Please reproduce all of the listing below exactly and drop its images.
--
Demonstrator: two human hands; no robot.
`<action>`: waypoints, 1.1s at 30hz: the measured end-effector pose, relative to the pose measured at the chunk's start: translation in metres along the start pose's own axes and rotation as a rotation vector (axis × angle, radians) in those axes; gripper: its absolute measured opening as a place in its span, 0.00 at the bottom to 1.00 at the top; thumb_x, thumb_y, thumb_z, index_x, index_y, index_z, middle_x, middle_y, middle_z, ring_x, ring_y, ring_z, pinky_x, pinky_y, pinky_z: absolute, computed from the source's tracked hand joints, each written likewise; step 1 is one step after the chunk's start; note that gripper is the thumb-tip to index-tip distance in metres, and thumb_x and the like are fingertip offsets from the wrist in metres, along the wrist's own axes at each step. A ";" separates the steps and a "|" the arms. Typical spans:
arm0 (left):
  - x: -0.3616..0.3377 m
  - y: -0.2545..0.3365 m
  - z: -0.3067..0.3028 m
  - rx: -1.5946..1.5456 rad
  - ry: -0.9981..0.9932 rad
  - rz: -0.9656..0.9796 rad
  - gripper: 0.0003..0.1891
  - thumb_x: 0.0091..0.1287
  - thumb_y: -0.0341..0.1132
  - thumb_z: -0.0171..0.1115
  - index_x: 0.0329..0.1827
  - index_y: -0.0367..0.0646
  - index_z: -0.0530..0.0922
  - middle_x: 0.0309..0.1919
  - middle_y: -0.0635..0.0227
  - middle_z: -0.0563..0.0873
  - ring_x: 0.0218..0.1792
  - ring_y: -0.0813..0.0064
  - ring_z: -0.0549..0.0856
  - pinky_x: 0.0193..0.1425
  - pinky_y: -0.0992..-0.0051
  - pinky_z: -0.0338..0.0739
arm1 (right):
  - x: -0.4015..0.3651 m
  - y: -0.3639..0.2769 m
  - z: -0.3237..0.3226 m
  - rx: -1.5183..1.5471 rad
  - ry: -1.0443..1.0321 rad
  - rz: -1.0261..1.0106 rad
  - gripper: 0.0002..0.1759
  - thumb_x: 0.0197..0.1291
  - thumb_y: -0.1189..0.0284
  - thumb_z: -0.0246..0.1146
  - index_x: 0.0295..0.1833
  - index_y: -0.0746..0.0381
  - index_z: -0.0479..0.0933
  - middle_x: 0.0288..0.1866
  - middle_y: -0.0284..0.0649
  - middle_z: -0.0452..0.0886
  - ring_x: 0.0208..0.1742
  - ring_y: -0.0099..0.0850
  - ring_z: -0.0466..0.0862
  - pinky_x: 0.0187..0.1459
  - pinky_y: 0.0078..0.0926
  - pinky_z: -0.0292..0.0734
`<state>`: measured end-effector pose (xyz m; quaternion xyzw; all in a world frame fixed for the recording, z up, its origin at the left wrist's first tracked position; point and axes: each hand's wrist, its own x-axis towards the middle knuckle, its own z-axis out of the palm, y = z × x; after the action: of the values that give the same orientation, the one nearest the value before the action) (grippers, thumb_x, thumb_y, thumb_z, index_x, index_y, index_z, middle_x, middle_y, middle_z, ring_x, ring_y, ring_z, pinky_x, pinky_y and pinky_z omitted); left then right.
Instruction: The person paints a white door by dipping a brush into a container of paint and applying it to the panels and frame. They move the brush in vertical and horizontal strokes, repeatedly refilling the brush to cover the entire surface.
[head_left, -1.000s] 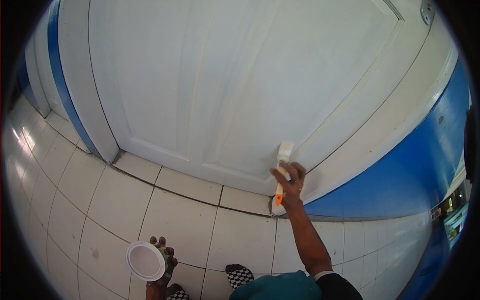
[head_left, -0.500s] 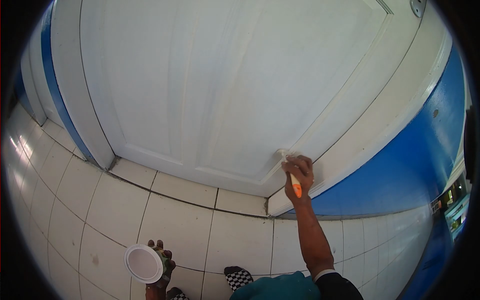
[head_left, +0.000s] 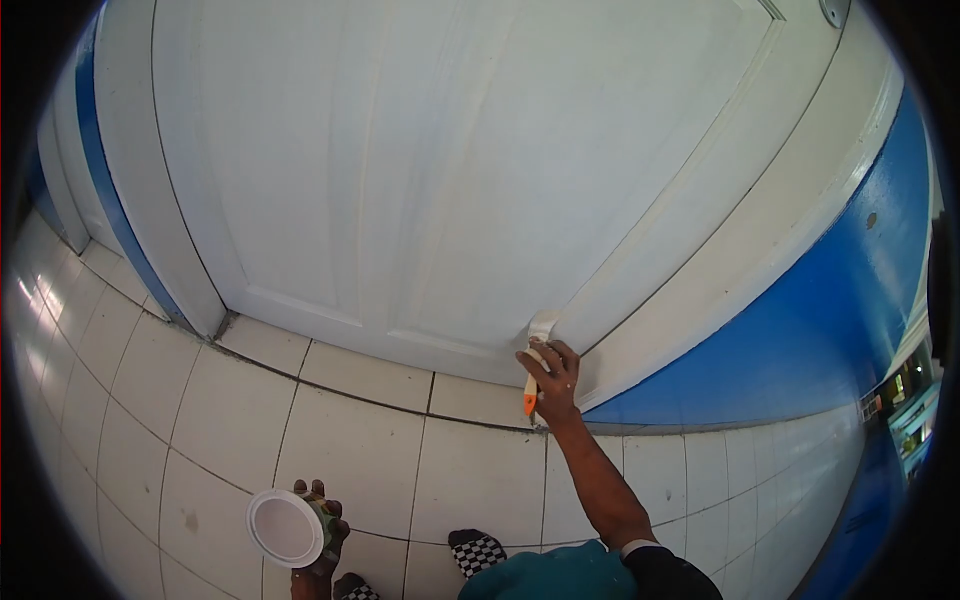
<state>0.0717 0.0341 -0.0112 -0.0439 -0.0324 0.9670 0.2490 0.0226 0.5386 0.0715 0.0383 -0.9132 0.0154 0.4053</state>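
Head view: the right hand (head_left: 553, 378) has its fingers pinched round the handle of the brush (head_left: 541, 326), whose white bristles touch the door (head_left: 450, 180) at the lower right corner of its panel, just above the floor tiles (head_left: 350, 450). The left hand (head_left: 328, 532) sits low, fingers wrapped round a white tub (head_left: 287, 527), well apart from the door. Best bet, I'd say: light pressure, bristle tips following the moulding groove, clear of the tiles.

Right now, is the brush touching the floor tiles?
No, the brush in the right hand has its bristles against the lower edge of the white door, above the floor tiles.
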 end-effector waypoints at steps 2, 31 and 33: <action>0.000 0.001 -0.001 0.025 -0.006 0.003 0.33 0.83 0.57 0.56 0.86 0.54 0.67 0.84 0.59 0.70 0.75 0.51 0.76 0.75 0.44 0.79 | -0.019 -0.002 0.013 0.035 -0.069 0.002 0.26 0.48 0.79 0.73 0.56 0.51 0.92 0.66 0.35 0.87 0.68 0.44 0.79 0.66 0.45 0.75; 0.008 0.019 -0.005 -0.539 0.391 0.103 0.36 0.81 0.56 0.60 0.85 0.45 0.67 0.82 0.49 0.71 0.73 0.42 0.76 0.74 0.39 0.77 | 0.231 0.016 -0.172 -0.093 0.728 -0.150 0.16 0.59 0.90 0.74 0.50 0.62 0.89 0.55 0.37 0.93 0.60 0.41 0.86 0.61 0.35 0.90; 0.009 0.018 0.007 -0.576 0.373 0.082 0.40 0.79 0.56 0.63 0.86 0.40 0.65 0.83 0.45 0.69 0.74 0.39 0.74 0.76 0.38 0.76 | 0.243 0.017 -0.179 -0.107 0.809 -0.185 0.14 0.60 0.88 0.74 0.49 0.61 0.89 0.55 0.37 0.93 0.62 0.41 0.85 0.62 0.36 0.89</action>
<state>0.0548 0.0221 -0.0060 -0.2898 -0.2561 0.9026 0.1889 -0.0092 0.5522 0.3717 0.0901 -0.6727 -0.0547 0.7324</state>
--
> Answer section
Demonstrator: two human hands; no robot.
`<action>`: waypoints, 1.1s at 30hz: the measured end-effector pose, relative to the pose measured at the chunk's start: translation in metres along the start pose's own axes and rotation as a rotation vector (axis × angle, radians) in those axes; gripper: its absolute measured opening as a place in its span, 0.00 at the bottom to 1.00 at the top; thumb_x, thumb_y, thumb_z, index_x, index_y, index_z, middle_x, middle_y, middle_z, ring_x, ring_y, ring_z, pinky_x, pinky_y, pinky_z: absolute, computed from the source's tracked hand joints, each written likewise; step 1 is one step after the chunk's start; note that gripper is the thumb-tip to index-tip distance in metres, and thumb_x and the like are fingertip offsets from the wrist in metres, along the wrist's own axes at each step. A ";" separates the steps and a "|" the arms. Typical spans:
arm0 (left):
  - x: -0.3616..0.3377 m
  - y: -0.2545..0.3365 m
  - z: -0.3067..0.3028 m
  - rx: -1.5946..1.5456 rad
  - ry: -0.9981..0.9932 rad
  - rz: -0.9656..0.9796 rad
  - gripper: 0.0003..0.1891
  - thumb_x: 0.0091..0.1287
  - thumb_y: -0.0341..0.1132
  - thumb_z: -0.0171..0.1115
  - index_x: 0.0329..0.1827
  - index_y: -0.0367..0.0646
  - index_z: -0.0530..0.0922
  - middle_x: 0.0309..0.1919
  - middle_y: -0.0635..0.0227
  - middle_z: -0.0563..0.0873
  - ring_x: 0.0218..0.1792
  - ring_y: -0.0813..0.0064
  - ring_z: -0.0549..0.0856
  - pinky_x: 0.0193..0.1425
  - pinky_y: -0.0992..-0.0051
  - pinky_z: -0.0338..0.0739
arm1 (right):
  - x: -0.4015..0.3651 m
  - y: -0.3639..0.2769 m
  - z: -0.3237..0.3226 m
  - rx: -1.5183..1.5471 rad
  - ry: -1.0443..1.0321 rad
  - rz: -1.0261..1.0106 rad
  - gripper: 0.0002..0.1759
  - thumb_x: 0.0197..0.1291
  - thumb_y: -0.1189..0.0284
  - thumb_z: -0.0246..0.1146
  - index_x: 0.0295..0.1833
  - index_y: -0.0746..0.0381
  - index_z: -0.0479..0.0933
  - middle_x: 0.0288..0.1866
  - middle_y: -0.0284..0.0649
  - middle_z: -0.0452..0.0886
  - ring_x: 0.0208..0.1742
  - ring_y: -0.0099..0.0850
  - ring_z: -0.0466..0.0862
  - pinky_x: 0.0187..0.1459
  - pinky_y: 0.0078..0.0926
  - pinky_z: -0.0292..0.0734
`<state>`: measured end-effector pose (xyz m; quaternion xyzw; all in a world frame fixed for the recording, z up, its origin at the left wrist's first tracked position; point and axes: each hand's wrist, its own x-axis towards the middle knuckle, its own z-axis out of the palm, y = z × x; after the action: of the values that give the same orientation, the one nearest the value before the action) (grippers, thumb_x, thumb_y, thumb_z, index_x, index_y, index_z, middle_x, middle_y, middle_z, ring_x, ring_y, ring_z, pinky_x, pinky_y and pinky_z omitted); left then right.
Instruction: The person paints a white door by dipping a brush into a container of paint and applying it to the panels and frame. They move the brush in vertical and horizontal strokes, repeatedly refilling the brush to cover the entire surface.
[head_left, -1.000s] 
[head_left, -0.500s] 
[head_left, +0.000s] 
<state>0.0717 0.0341 -0.0112 -0.0439 -0.0324 0.9670 0.2490 0.0226 0.5386 0.0715 0.0383 -0.9132 0.0154 0.4053</state>
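Head view: the right hand (head_left: 553, 378) has its fingers pinched round the handle of the brush (head_left: 541, 326), whose white bristles touch the door (head_left: 450, 180) at the lower right corner of its panel, just above the floor tiles (head_left: 350, 450). The left hand (head_left: 328, 532) sits low, fingers wrapped round a white tub (head_left: 287, 527), well apart from the door. Best bet, I'd say: light pressure, bristle tips following the moulding groove, clear of the tiles.

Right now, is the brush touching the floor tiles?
No, the brush in the right hand has its bristles against the lower edge of the white door, above the floor tiles.
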 end-effector waypoints at steps 2, 31 and 33: <action>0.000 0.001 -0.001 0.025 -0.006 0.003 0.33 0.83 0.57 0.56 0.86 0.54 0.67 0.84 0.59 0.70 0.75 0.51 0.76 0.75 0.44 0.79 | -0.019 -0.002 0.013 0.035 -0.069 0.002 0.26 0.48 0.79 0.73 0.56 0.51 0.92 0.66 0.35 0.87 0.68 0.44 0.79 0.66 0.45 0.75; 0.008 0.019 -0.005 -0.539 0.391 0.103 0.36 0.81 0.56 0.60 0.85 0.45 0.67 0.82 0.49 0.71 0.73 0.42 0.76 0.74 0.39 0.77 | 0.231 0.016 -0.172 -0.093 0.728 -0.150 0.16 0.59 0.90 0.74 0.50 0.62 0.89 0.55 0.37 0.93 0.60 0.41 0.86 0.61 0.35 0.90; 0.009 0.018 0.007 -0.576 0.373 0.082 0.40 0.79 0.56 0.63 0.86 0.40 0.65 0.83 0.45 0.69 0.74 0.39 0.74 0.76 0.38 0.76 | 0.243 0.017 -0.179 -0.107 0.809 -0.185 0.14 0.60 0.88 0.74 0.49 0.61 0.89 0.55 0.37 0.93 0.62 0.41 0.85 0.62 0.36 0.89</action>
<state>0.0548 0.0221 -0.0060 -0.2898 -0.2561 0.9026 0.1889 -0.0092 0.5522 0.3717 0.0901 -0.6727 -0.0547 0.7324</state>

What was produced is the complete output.